Edmund Titus Cranch ’45, Ph.D. ’51, who served as dean of the College of Engineering 1972-78, died Feb. 4 at age 91 in Florida.
Cranch joined the Cornell engineering faculty in 1951 as an assistant professor of mechanics and served two terms as chair of the Department of Theoretical and Applied Mechanics. He was named associate dean of graduate study and research in 1967. In 1970, he was one of the first faculty members elected to serve on the university’s board of trustees, and in 1972 he was named dean of the College of Engineering.

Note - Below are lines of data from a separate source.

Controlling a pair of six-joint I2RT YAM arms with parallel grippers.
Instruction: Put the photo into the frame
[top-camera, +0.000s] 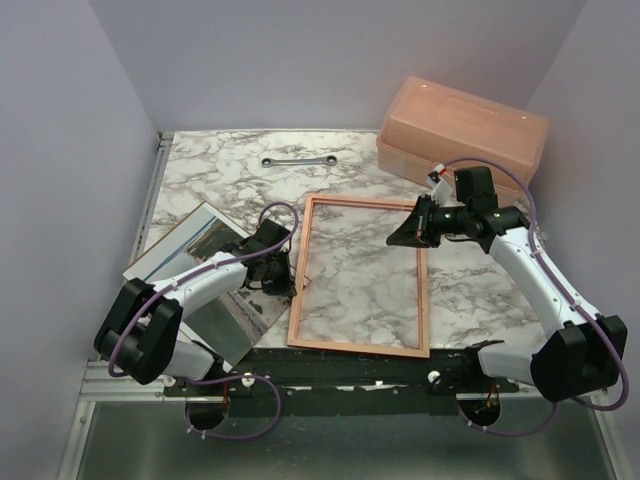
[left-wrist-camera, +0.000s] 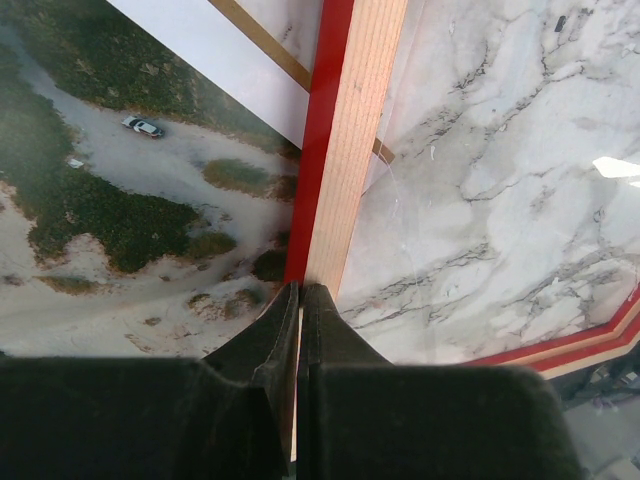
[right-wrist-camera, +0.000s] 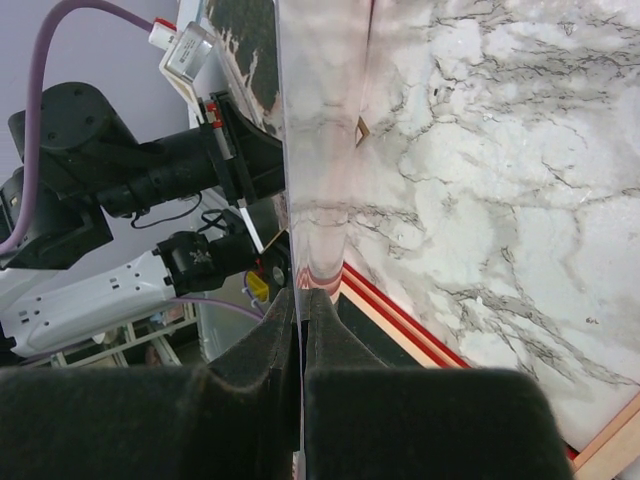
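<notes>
The frame (top-camera: 360, 275) lies flat mid-table with its pale wood back up; its red face shows along the edge (left-wrist-camera: 318, 150). My left gripper (top-camera: 290, 278) is shut on the frame's left rail, and wood shows between the fingertips of that gripper (left-wrist-camera: 301, 290). The photo (top-camera: 200, 240), a grey-green aerial print (left-wrist-camera: 120, 200), lies left of the frame, partly under my left arm. My right gripper (top-camera: 400, 238) hangs over the frame's right rail, shut on the edge of a clear reflective pane (right-wrist-camera: 315, 150). The pane runs from the right gripper (right-wrist-camera: 302, 295) above the frame's near rail (right-wrist-camera: 400, 320).
A pink plastic box (top-camera: 462, 135) stands at the back right, close behind my right arm. A wrench (top-camera: 298, 160) lies at the back centre. A white sheet with a brown edge (left-wrist-camera: 260, 42) sits beside the photo. Walls close in the left, back and right sides.
</notes>
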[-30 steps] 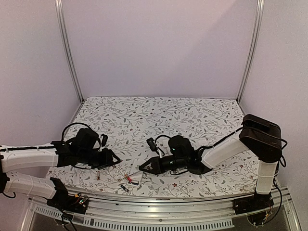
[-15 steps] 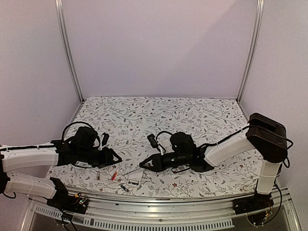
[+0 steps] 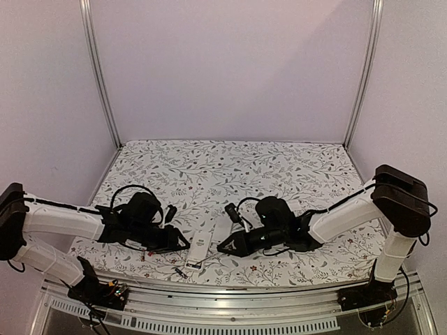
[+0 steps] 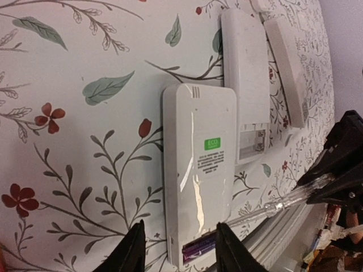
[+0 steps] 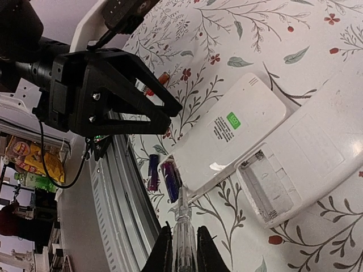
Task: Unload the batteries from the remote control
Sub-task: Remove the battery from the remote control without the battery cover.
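Note:
A white remote (image 4: pixel 198 164) with a green sticker lies face down near the front edge; it also shows in the top view (image 3: pixel 200 248). A dark purple battery (image 4: pixel 199 247) sits in its open end. My left gripper (image 4: pixel 180 250) is open and straddles that end. My right gripper (image 5: pixel 182 247) is shut on a clear pen-like tool (image 5: pixel 182 218) whose tip touches the battery (image 5: pixel 172 181) at the remote's end. Another dark battery (image 5: pixel 153 172) lies loose beside it. A red-orange battery (image 5: pixel 163 78) lies beyond the left gripper (image 5: pixel 113 96).
A second white remote (image 4: pixel 245 79) with an empty battery bay (image 5: pixel 271 190) lies next to the first. A white cover piece (image 4: pixel 286 62) lies beside it. The table's front rail (image 3: pixel 209 293) is close below both grippers.
My left arm has swung right and come down over the remote's end. My right gripper with the tool has shifted right and now points at the same end.

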`<action>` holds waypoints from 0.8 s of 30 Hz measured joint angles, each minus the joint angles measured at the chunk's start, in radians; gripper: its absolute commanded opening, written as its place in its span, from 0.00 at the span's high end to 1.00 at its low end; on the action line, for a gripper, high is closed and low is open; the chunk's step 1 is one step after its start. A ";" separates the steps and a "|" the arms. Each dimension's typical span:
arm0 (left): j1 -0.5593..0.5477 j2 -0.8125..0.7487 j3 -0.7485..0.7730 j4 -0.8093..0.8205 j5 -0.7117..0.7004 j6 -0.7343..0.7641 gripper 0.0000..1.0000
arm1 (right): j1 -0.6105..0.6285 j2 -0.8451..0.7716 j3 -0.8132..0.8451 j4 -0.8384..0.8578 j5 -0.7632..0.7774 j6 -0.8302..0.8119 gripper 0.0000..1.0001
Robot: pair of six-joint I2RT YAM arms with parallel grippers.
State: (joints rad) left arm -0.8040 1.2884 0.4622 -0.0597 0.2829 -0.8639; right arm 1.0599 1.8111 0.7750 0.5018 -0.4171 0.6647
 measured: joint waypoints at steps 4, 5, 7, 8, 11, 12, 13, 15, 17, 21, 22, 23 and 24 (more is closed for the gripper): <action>-0.025 0.067 0.019 0.013 0.006 0.000 0.62 | 0.000 -0.006 0.008 -0.028 -0.001 -0.015 1.00; -0.028 0.079 0.024 0.017 0.008 0.001 0.62 | 0.000 -0.006 0.013 -0.035 -0.004 -0.018 1.00; -0.029 0.099 0.030 0.021 0.013 0.001 0.64 | -0.002 -0.006 0.026 -0.052 -0.011 -0.023 1.00; -0.029 0.109 0.032 0.023 0.015 0.002 0.66 | -0.002 -0.006 0.033 -0.063 -0.014 -0.026 1.00; -0.031 0.141 0.037 0.026 0.022 0.005 0.67 | -0.006 0.004 0.055 -0.089 -0.039 -0.027 1.00; -0.032 0.150 0.040 0.031 0.026 0.007 0.68 | -0.008 0.011 0.063 -0.092 -0.047 -0.026 1.00; -0.033 0.158 0.044 0.036 0.027 0.007 0.68 | -0.012 0.020 0.072 -0.095 -0.058 -0.026 1.00; -0.033 0.172 0.052 0.047 0.032 0.008 0.69 | -0.021 0.040 0.090 -0.097 -0.084 -0.024 1.00; -0.033 0.184 0.059 0.051 0.038 0.010 0.70 | -0.028 0.058 0.104 -0.098 -0.108 -0.018 1.00; -0.034 0.198 0.065 0.062 0.045 0.017 0.72 | -0.036 0.084 0.127 -0.097 -0.147 -0.005 1.00; -0.034 0.200 0.065 0.065 0.046 0.018 0.72 | -0.039 0.090 0.130 -0.095 -0.156 0.002 1.00; -0.034 0.203 0.065 0.071 0.047 0.019 0.72 | -0.041 0.097 0.133 -0.092 -0.164 0.010 1.00; -0.034 0.205 0.065 0.075 0.048 0.019 0.73 | -0.043 0.101 0.135 -0.087 -0.171 0.018 1.00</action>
State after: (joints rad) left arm -0.8375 1.4937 0.5274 0.0151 0.3313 -0.8444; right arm 1.0164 1.9125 0.9096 0.4149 -0.5877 0.6827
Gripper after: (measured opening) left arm 0.281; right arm 0.101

He left Cornell to become the 12th president of Worcester Polytechnic Institute from 1978 to 1985. In 1985, Cranch was elected national president of the American Society for Engineering Education, which honored him with an ASEE fellowship in 1993.
At Cornell, Cranch worked with alumnus Lester B. Knight ’29 to construct a specially outfitted laboratory. Today the Knight Laboratory houses the Cornell NanoScale Science and Technology Facility. He also served Cornell as chair of the Advisory Committee on Financial Planning and the Committee on Special Educational Projects.
Cranch earned a bachelor’s degree in mechanical engineering in 1945. After graduating from Cornell, he was commissioned an ensign and served as an engineering officer. He earned his master’s degree in mechanical engineering through the U.S. Navy’s wartime V-12 officer training program. Cranch then worked briefly for Bell Labs as an electromechanical design and development staff member before enrolling as a graduate student at Cornell. His Ph.D. was in mechanics, mathematics and applied physics. He was a fellow of the American Society of Mechanical Engineers, a member of Tau Beta Pi honorary engineering fraternity, president of the Cornell chapter of Sigma Xi and a member of the Society of Experimental Stress Analysis.
After stepping down as WPI president, Cranch became president of the Wang Institute of Graduate Studies in Tyngsboro, Massachusetts. Created by An Wang, founder of Wang Laboratories, the institute was established to meet a growing demand for industrial software developers. It was closed in 1988.
Cranch, a passionate ice hockey fan and player, was the oldest living alumnus of the Cornell University hockey program, according to his widow, Virginia Cranch. He continued to enjoy pickup games with his two sons until fairly recently.